▶ Task prompt: Please reproduce the listing word for word. Pictures stay out.

[[ The data, beginning ]]

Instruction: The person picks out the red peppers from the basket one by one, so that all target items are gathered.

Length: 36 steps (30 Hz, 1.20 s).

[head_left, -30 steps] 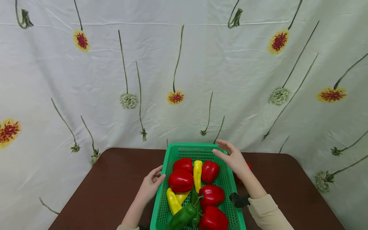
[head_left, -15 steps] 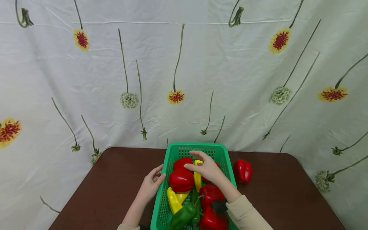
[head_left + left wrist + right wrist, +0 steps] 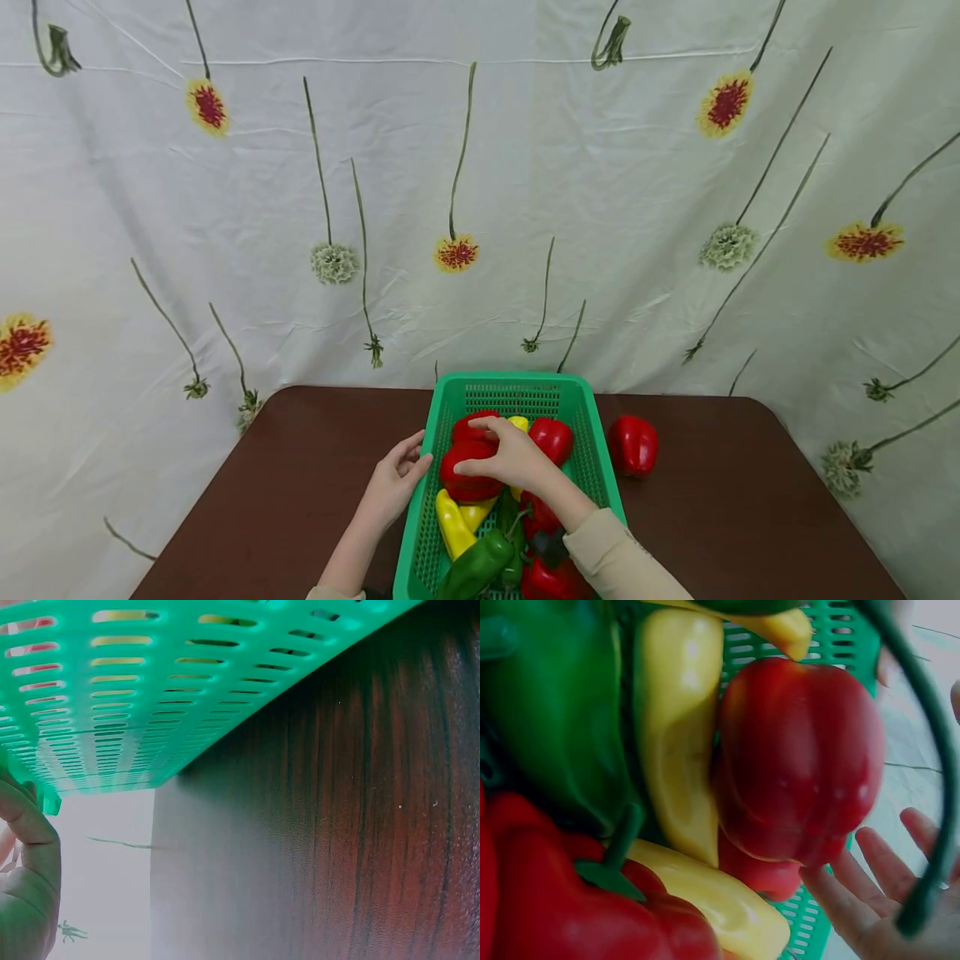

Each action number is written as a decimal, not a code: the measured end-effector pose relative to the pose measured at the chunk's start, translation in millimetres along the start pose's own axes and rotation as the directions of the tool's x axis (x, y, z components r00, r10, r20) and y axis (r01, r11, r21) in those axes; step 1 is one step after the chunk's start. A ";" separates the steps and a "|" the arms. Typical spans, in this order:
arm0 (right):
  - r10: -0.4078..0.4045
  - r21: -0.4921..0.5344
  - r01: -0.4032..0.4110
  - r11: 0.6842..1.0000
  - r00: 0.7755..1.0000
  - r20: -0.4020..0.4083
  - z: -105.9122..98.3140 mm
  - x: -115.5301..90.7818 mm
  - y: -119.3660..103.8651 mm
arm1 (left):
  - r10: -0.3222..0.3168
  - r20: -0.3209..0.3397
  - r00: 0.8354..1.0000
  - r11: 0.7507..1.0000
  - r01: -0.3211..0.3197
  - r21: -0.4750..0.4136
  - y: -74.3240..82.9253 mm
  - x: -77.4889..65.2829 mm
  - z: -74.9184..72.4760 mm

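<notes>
A green plastic basket (image 3: 408, 533) of peppers stands on the table. My left hand (image 3: 393, 479) grips its left rim, the thumb lapping over the edge; in the left wrist view bent fingers (image 3: 34, 847) show beside that rim. My right hand (image 3: 506, 458) reaches over the basket with thumb and fingers spread above a red bell pepper (image 3: 467, 483). In the right wrist view this red bell pepper (image 3: 802, 757) fills the middle right, with the fingertips right at its lower end. Part of it is hidden behind the hand in the head view.
Yellow peppers (image 3: 452, 525), green peppers (image 3: 476, 567) and several other red bell peppers (image 3: 551, 437) lie in the basket. One red bell pepper (image 3: 633, 446) sits on the brown table (image 3: 322, 442) right of it. A flowered white cloth (image 3: 495, 167) hangs behind.
My right hand has moved left from the basket's right rim, across the yellow pepper, to over the left red bell pepper. My left hand has stayed at the rim.
</notes>
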State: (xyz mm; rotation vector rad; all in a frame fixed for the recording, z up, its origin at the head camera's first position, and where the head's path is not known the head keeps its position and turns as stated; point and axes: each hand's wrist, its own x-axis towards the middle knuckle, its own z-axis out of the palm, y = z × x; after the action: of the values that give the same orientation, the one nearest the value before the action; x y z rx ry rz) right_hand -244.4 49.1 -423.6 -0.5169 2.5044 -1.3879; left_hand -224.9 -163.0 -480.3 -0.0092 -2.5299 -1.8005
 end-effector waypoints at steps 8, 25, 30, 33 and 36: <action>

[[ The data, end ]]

▶ Exercise response:
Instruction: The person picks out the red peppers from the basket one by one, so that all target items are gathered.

Length: 36 steps (30 Hz, 1.20 s).

[head_left, -30 steps] 
[head_left, -15 steps] 
[head_left + left wrist + right wrist, +0 steps] 

Each action number is written as a decimal, not a code: the measured end-effector pose relative to the pose measured at the chunk's start, translation in millimetres along the start pose's own axes and rotation as the directions of the tool's x axis (x, y, z components r00, r10, r20) and y axis (r01, r11, r21) in those axes; step 1 is one step after the chunk's start. A ";" separates the steps and a "|" the arms. Typical spans, in this order:
arm0 (right):
  - r10: -0.4078..0.4045
  - r21: -0.4921..0.5344
  - r01: -0.4032..0.4110
  - r11: 0.6842..1.0000
  - r00: 0.7755..1.0000
  - r20: -0.4020..0.4083
  - z: -105.9122..98.3140 mm
  - x: -115.5301..90.7818 mm
  - y: -119.3660..103.8651 mm
arm1 (left):
  - r10: -0.3222..0.3168
  - r20: -0.3209..0.3397
  - r00: 0.8354..1.0000
  - r11: 0.7507..1.0000
  - r01: -0.3211..0.3197
  - r21: -0.4750..0.4136
  - y: -74.3240..82.9253 mm
  - x: -77.4889..65.2829 mm
  - z: -74.9184..72.4760 mm

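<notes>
A green plastic basket (image 3: 408, 533) of peppers stands on the table. My left hand (image 3: 393, 479) grips its left rim, the thumb lapping over the edge; in the left wrist view bent fingers (image 3: 34, 847) show beside that rim. My right hand (image 3: 506, 458) reaches over the basket with thumb and fingers spread above a red bell pepper (image 3: 467, 483). In the right wrist view this red bell pepper (image 3: 802, 757) fills the middle right, with the fingertips right at its lower end. Part of it is hidden behind the hand in the head view.
Yellow peppers (image 3: 452, 525), green peppers (image 3: 476, 567) and several other red bell peppers (image 3: 551, 437) lie in the basket. One red bell pepper (image 3: 633, 446) sits on the brown table (image 3: 322, 442) right of it. A flowered white cloth (image 3: 495, 167) hangs behind.
My right hand has moved left from the basket's right rim, across the yellow pepper, to over the left red bell pepper. My left hand has stayed at the rim.
</notes>
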State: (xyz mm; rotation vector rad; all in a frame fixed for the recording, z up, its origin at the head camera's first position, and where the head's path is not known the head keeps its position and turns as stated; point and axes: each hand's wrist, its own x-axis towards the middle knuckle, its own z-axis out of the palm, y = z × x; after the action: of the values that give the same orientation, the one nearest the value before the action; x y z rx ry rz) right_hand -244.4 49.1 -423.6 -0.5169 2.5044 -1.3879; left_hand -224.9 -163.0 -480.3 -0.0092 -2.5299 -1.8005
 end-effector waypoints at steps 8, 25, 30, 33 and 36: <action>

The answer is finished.